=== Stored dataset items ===
○ ○ ○ ○ ○
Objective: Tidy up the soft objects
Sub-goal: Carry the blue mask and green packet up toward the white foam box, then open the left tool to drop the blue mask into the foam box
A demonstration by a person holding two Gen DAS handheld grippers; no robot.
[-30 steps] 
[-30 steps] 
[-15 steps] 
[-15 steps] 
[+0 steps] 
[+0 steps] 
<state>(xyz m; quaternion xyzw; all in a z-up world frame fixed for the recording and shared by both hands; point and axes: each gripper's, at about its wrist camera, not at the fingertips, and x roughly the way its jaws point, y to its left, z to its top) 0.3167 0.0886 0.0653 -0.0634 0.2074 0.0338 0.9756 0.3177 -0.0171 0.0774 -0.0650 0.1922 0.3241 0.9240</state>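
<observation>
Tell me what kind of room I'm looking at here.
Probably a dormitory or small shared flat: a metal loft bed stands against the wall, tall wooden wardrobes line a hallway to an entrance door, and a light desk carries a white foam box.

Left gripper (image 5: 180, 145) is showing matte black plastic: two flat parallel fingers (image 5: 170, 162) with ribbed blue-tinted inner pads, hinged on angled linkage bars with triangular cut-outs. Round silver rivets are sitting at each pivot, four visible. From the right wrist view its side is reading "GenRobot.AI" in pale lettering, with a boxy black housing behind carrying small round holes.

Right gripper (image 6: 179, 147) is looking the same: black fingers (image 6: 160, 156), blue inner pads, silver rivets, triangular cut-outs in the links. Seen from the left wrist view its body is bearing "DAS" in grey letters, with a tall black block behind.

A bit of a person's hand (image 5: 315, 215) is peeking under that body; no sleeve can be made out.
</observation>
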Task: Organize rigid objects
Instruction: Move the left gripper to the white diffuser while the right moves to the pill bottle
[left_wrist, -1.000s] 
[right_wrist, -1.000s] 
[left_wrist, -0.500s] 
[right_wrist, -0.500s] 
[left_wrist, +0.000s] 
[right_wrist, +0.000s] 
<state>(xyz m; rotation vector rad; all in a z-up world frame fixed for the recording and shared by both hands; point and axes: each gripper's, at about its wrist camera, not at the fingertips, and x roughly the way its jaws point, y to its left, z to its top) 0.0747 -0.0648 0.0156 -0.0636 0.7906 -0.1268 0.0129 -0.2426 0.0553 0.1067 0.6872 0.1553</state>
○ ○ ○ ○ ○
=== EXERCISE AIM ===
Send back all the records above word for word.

=== SOLUTION TO THE EXERCISE ===
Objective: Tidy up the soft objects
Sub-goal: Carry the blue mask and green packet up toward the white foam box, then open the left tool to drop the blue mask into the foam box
A demonstration by a person holding two Gen DAS handheld grippers; no robot.
[-30 steps] 
[-30 steps] 
[-15 steps] 
[-15 steps] 
[+0 steps] 
[+0 steps] 
<state>(xyz m; quaternion xyzw; all in a z-up world frame fixed for the recording and shared by both hands; point and axes: each gripper's, at about its wrist camera, not at the fingertips, and x roughly the way its jaws point, y to its left, z to its top) 0.3167 0.0886 0.0653 -0.0634 0.2074 0.0338 0.9756 0.3177 -0.0171 0.0774 -0.0650 0.1922 0.3241 0.9240</state>
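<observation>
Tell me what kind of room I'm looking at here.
Probably a dormitory or small shared flat: a metal loft bed stands against the wall, tall wooden wardrobes line a hallway to an entrance door, and a light desk carries a white foam box.

Left gripper (image 5: 180, 145) is showing matte black plastic: two flat parallel fingers (image 5: 170, 162) with ribbed blue-tinted inner pads, hinged on angled linkage bars with triangular cut-outs. Round silver rivets are sitting at each pivot, four visible. From the right wrist view its side is reading "GenRobot.AI" in pale lettering, with a boxy black housing behind carrying small round holes.

Right gripper (image 6: 179, 147) is looking the same: black fingers (image 6: 160, 156), blue inner pads, silver rivets, triangular cut-outs in the links. Seen from the left wrist view its body is bearing "DAS" in grey letters, with a tall black block behind.

A bit of a person's hand (image 5: 315, 215) is peeking under that body; no sleeve can be made out.
</observation>
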Task: Organize rigid objects
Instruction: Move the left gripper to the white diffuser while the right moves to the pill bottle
[left_wrist, -1.000s] 
[right_wrist, -1.000s] 
[left_wrist, -0.500s] 
[right_wrist, -0.500s] 
[left_wrist, +0.000s] 
[right_wrist, +0.000s] 
<state>(xyz m; rotation vector rad; all in a z-up world frame fixed for the recording and shared by both hands; point and axes: each gripper's, at about its wrist camera, not at the fingertips, and x roughly the way its jaws point, y to its left, z to its top) 0.0747 -0.0648 0.0156 -0.0636 0.7906 -0.1268 0.0129 -0.2426 0.0553 0.1067 0.6872 0.1553</state>

Nothing remains to be answered in this exercise.